ASSIGNED TASK: Output range, inclusive: from the line containing "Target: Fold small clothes" to the line containing "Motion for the". Restate those lines from the data below word for word and only those.

INPUT MATERIAL:
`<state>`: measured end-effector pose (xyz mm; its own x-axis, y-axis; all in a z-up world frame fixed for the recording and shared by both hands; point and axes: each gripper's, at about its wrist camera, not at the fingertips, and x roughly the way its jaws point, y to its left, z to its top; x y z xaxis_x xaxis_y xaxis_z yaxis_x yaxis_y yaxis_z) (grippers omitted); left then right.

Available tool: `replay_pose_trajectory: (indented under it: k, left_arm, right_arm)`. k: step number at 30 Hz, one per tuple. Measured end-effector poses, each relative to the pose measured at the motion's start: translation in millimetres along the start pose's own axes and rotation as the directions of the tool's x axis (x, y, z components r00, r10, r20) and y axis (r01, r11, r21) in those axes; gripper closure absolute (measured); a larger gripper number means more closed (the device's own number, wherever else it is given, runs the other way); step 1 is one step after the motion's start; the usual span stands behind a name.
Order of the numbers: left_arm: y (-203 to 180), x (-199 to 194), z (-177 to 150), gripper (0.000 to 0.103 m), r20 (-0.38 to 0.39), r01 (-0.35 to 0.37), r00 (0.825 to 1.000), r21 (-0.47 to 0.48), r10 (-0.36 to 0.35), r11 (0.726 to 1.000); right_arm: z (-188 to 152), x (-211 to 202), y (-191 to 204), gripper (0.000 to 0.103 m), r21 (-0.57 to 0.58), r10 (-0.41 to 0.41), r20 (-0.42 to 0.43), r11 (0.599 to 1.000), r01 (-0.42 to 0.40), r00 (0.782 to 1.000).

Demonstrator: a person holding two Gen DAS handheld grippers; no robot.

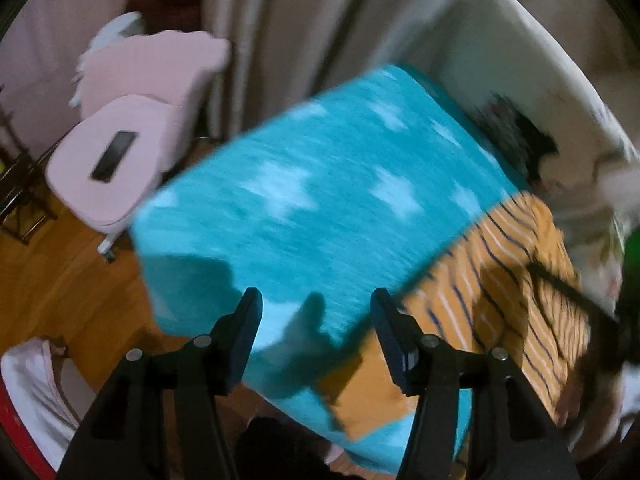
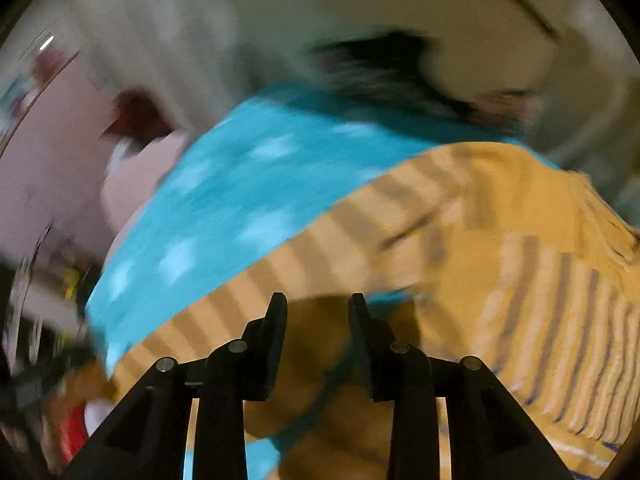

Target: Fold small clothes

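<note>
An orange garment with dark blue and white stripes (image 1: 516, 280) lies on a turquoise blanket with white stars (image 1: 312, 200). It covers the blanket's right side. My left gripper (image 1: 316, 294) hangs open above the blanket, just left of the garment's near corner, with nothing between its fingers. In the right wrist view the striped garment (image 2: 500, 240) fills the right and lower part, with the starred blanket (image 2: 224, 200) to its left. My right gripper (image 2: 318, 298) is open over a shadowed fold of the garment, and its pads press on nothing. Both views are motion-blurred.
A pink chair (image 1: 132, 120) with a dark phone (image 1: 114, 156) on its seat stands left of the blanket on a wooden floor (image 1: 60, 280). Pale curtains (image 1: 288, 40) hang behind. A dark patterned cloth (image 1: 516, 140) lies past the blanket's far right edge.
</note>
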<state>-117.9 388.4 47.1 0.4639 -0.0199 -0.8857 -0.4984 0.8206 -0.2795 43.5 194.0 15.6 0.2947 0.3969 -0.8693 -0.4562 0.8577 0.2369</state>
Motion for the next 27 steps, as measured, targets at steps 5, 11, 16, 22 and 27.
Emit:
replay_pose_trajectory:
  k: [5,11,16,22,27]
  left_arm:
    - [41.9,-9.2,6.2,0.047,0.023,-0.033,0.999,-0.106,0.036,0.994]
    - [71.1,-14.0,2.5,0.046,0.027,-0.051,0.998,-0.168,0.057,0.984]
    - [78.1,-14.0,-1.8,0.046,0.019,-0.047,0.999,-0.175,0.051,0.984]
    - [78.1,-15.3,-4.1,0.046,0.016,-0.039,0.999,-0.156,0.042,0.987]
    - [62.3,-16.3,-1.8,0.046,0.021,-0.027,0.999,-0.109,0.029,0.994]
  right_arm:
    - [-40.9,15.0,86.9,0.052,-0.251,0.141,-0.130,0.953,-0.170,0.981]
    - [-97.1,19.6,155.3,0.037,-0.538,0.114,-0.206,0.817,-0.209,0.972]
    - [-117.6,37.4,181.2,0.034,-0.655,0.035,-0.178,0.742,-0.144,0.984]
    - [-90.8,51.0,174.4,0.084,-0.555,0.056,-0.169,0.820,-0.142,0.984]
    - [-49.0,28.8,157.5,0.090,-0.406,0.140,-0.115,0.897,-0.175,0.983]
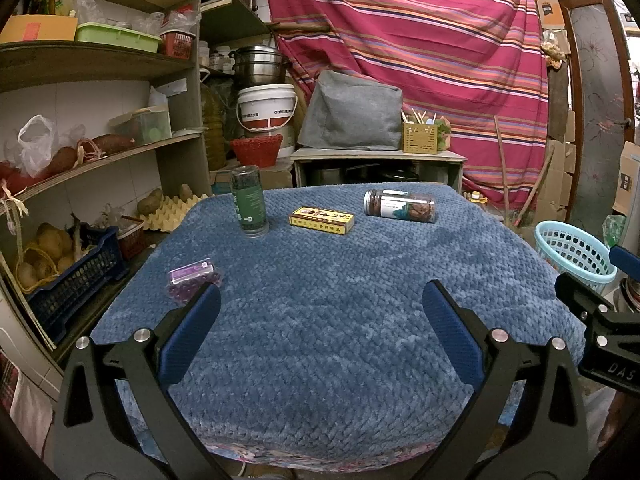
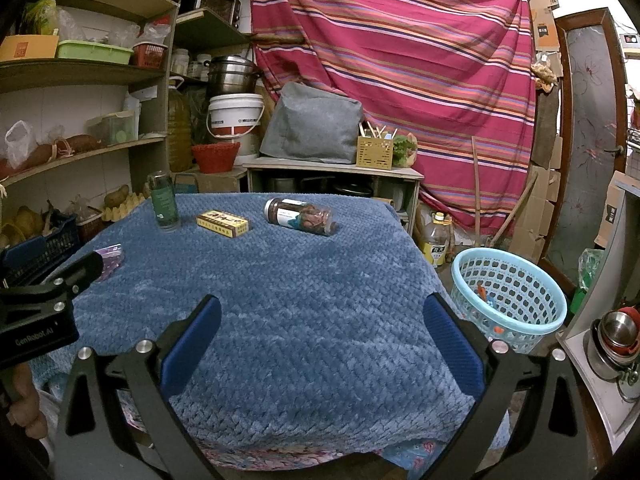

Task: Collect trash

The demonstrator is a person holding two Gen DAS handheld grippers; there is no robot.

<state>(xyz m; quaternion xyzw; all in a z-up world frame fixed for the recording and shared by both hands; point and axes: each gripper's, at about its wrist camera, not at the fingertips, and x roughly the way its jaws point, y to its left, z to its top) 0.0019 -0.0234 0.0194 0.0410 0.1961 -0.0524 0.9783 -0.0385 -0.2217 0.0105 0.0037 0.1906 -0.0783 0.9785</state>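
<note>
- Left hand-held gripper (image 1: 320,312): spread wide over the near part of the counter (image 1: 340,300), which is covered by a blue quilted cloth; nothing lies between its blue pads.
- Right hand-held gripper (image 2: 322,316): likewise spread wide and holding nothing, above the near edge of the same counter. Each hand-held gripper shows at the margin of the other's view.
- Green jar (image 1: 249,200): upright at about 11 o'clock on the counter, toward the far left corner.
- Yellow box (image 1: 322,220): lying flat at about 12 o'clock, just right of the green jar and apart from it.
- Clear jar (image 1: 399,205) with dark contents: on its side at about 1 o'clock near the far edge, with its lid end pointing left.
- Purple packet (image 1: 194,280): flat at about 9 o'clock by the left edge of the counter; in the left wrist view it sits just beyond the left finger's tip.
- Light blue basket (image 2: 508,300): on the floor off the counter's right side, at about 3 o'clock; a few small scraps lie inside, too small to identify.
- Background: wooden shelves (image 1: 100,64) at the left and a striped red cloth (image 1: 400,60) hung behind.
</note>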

ANSWER TO THIS EXERCISE:
Target: Fold small clothes

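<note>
An orange garment with dark blue and white stripes (image 1: 516, 280) lies on a turquoise blanket with white stars (image 1: 312, 200). It covers the blanket's right side. My left gripper (image 1: 316, 294) hangs open above the blanket, just left of the garment's near corner, with nothing between its fingers. In the right wrist view the striped garment (image 2: 500, 240) fills the right and lower part, with the starred blanket (image 2: 224, 200) to its left. My right gripper (image 2: 318, 298) is open over a shadowed fold of the garment, and its pads press on nothing. Both views are motion-blurred.
A pink chair (image 1: 132, 120) with a dark phone (image 1: 114, 156) on its seat stands left of the blanket on a wooden floor (image 1: 60, 280). Pale curtains (image 1: 288, 40) hang behind. A dark patterned cloth (image 1: 516, 140) lies past the blanket's far right edge.
</note>
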<state>-117.9 388.4 47.1 0.4639 -0.0199 -0.8857 -0.4984 0.8206 -0.2795 43.5 194.0 15.6 0.2947 0.3969 -0.8693 -0.4562 0.8577 0.2369</state>
Motion for the next 27 steps, as measured, targets at steps 5, 11, 16, 22 and 27.

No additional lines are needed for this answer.